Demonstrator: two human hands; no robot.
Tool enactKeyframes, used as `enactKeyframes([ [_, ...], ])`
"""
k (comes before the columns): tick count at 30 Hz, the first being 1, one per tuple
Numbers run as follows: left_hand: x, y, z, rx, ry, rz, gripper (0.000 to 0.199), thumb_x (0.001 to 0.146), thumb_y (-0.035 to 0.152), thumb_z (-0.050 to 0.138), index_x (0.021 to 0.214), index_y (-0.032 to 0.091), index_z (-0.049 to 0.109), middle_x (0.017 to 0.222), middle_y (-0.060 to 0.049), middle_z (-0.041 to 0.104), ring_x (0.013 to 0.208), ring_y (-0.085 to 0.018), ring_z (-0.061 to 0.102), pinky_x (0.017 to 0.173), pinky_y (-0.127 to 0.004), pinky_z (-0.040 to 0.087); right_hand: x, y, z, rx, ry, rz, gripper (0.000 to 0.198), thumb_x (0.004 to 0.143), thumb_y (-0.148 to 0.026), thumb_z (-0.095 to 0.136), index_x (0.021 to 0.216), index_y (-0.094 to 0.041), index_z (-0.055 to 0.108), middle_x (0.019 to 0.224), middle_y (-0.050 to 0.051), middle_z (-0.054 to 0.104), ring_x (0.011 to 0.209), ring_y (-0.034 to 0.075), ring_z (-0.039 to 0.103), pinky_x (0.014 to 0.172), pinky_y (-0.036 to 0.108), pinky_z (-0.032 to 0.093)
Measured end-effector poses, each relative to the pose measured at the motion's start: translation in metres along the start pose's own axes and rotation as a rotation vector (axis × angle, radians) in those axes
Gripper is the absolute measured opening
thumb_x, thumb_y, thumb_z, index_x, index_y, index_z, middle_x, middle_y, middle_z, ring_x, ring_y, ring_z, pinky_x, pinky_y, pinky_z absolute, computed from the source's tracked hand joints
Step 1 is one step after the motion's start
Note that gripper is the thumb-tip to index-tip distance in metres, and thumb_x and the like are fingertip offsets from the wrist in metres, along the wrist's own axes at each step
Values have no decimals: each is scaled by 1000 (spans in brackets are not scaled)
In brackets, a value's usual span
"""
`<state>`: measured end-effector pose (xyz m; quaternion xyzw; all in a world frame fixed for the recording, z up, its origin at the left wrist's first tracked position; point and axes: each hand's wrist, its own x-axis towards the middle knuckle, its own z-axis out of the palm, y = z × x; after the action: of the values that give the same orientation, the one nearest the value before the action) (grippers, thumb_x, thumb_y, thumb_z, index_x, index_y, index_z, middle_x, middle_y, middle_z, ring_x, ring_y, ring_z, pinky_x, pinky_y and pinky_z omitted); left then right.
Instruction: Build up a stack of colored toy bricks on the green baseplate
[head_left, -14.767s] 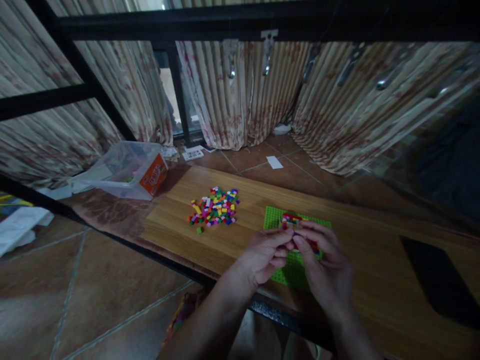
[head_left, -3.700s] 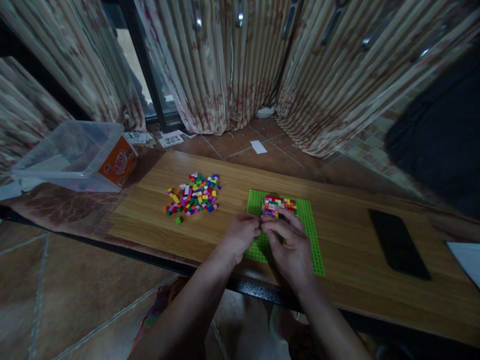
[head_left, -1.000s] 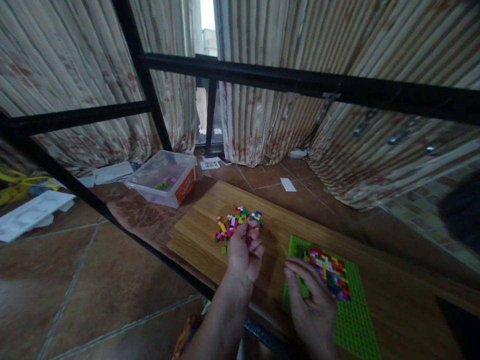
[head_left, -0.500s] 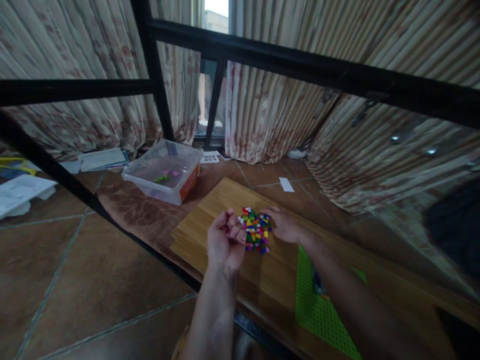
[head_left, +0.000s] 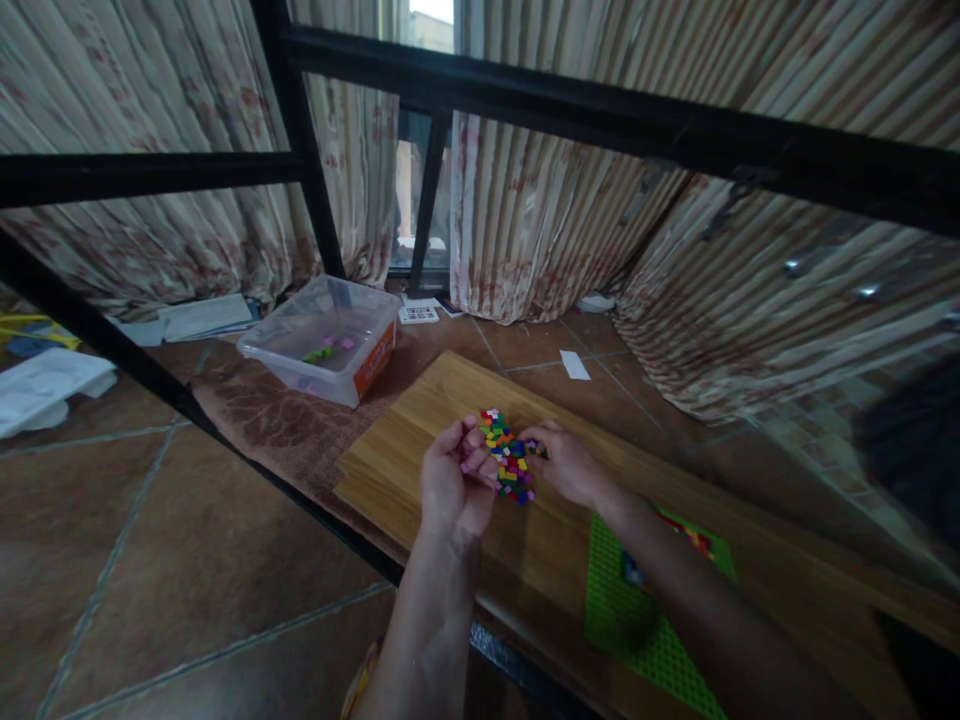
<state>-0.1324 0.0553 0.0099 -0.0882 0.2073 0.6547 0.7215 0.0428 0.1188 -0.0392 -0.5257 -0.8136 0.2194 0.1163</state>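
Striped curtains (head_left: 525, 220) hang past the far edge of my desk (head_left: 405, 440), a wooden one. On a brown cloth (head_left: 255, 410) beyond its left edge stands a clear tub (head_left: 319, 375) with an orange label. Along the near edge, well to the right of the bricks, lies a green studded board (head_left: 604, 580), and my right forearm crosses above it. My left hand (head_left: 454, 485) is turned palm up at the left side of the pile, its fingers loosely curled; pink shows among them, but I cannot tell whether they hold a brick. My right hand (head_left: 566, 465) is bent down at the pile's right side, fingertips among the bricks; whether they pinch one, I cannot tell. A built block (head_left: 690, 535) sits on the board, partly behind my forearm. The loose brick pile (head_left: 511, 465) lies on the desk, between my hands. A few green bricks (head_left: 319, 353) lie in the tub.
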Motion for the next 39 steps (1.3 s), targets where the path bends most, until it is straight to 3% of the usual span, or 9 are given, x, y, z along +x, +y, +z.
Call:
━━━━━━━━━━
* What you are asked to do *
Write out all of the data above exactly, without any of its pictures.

* Result of the exercise *
Demonstrator: two human hands; no robot.
Tool enactKeyframes, used as `enactKeyframes([ [_, ...], ])`
"""
k (comes before the columns): tick count at 30 Hz, the first being 1, one per tuple
Numbers run as follows: left_hand: x, y, z, rx, ry, rz, gripper (0.000 to 0.199), thumb_x (0.001 to 0.146), thumb_y (-0.035 to 0.152), thumb_z (-0.050 to 0.138), index_x (0.021 to 0.214), index_y (-0.032 to 0.091), index_z (-0.049 to 0.109), middle_x (0.017 to 0.222), middle_y (-0.060 to 0.049), middle_z (-0.041 to 0.104), ring_x (0.013 to 0.208), ring_y (-0.085 to 0.018), ring_z (-0.061 to 0.102), pinky_x (0.017 to 0.173), pinky_y (-0.127 to 0.004), pinky_z (-0.040 to 0.087); right_hand: x, y, z, rx, ry, rz, gripper (0.000 to 0.198), thumb_x (0.004 to 0.143), thumb_y (-0.148 to 0.026), thumb_z (-0.095 to 0.136), index_x (0.021 to 0.216), index_y (-0.094 to 0.041), index_z (-0.055 to 0.108), middle_x (0.019 to 0.224), middle_y (-0.050 to 0.051), middle_z (-0.054 to 0.104), ring_x (0.011 to 0.209), ring_y (-0.034 to 0.075), ring_z (-0.039 to 0.103), pinky_x (0.014 to 0.172), pinky_y (-0.036 to 0.108), pinky_z (-0.032 to 0.093)
Measured end-effector poses, each relative to the pose measured at the motion's start: translation in metres along the start pose's own axes and rotation as a rotation vector (axis × angle, radians) in those axes
Gripper is the absolute measured opening
thumb_x, thumb_y, thumb_z, index_x, index_y, index_z, middle_x, middle_y, middle_z, ring_x, ring_y, ring_z, pinky_x, pinky_y, pinky_z absolute, computed from the source's tracked hand joints
Step 1 is one step after the motion's start
Note that gripper is the thumb-tip to index-tip distance in metres, and thumb_x and the like are fingertip offsets from the wrist in metres, along the wrist's own axes at each step
Values have no decimals: each is scaled by 1000 (spans in brackets are not scaled)
In brackets, a value's usual span
"""
`<state>`: measured end-effector pose (xyz m; quaternion xyzw; all in a world frame fixed for the recording, z up, its origin at the left wrist's first tracked position; point and axes: each hand's wrist, its own x-axis towards the middle knuckle, its own z-axis out of the palm, y = z × x; after the action: of the values that give the same orientation, the one nearest the value before the action) (grippers, thumb_x, thumb_y, thumb_z, index_x, index_y, index_z, middle_x, middle_y, middle_z, ring_x, ring_y, ring_z, pinky_x, pinky_y and pinky_z omitted); left then right.
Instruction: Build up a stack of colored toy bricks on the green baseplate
[head_left, -14.767s] 
[head_left, -3.700s] 
[head_left, -1.000s] 
[head_left, -0.500s] 
[head_left, +0.000s] 
<state>-0.1324 0.0553 0.0099 -0.0882 0.2073 0.6547 0.7215 0.0428 0.1188 -0.0392 -0.5257 -0.8136 0.2194 0.1163</state>
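Striped curtains (head_left: 525, 220) hang past the far edge of my desk (head_left: 405, 440), a wooden one. On a brown cloth (head_left: 255, 410) beyond its left edge stands a clear tub (head_left: 319, 375) with an orange label. Along the near edge, well to the right of the bricks, lies a green studded board (head_left: 604, 580), and my right forearm crosses above it. My left hand (head_left: 454, 485) is turned palm up at the left side of the pile, its fingers loosely curled; pink shows among them, but I cannot tell whether they hold a brick. My right hand (head_left: 566, 465) is bent down at the pile's right side, fingertips among the bricks; whether they pinch one, I cannot tell. A built block (head_left: 690, 535) sits on the board, partly behind my forearm. The loose brick pile (head_left: 511, 465) lies on the desk, between my hands. A few green bricks (head_left: 319, 353) lie in the tub.
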Motion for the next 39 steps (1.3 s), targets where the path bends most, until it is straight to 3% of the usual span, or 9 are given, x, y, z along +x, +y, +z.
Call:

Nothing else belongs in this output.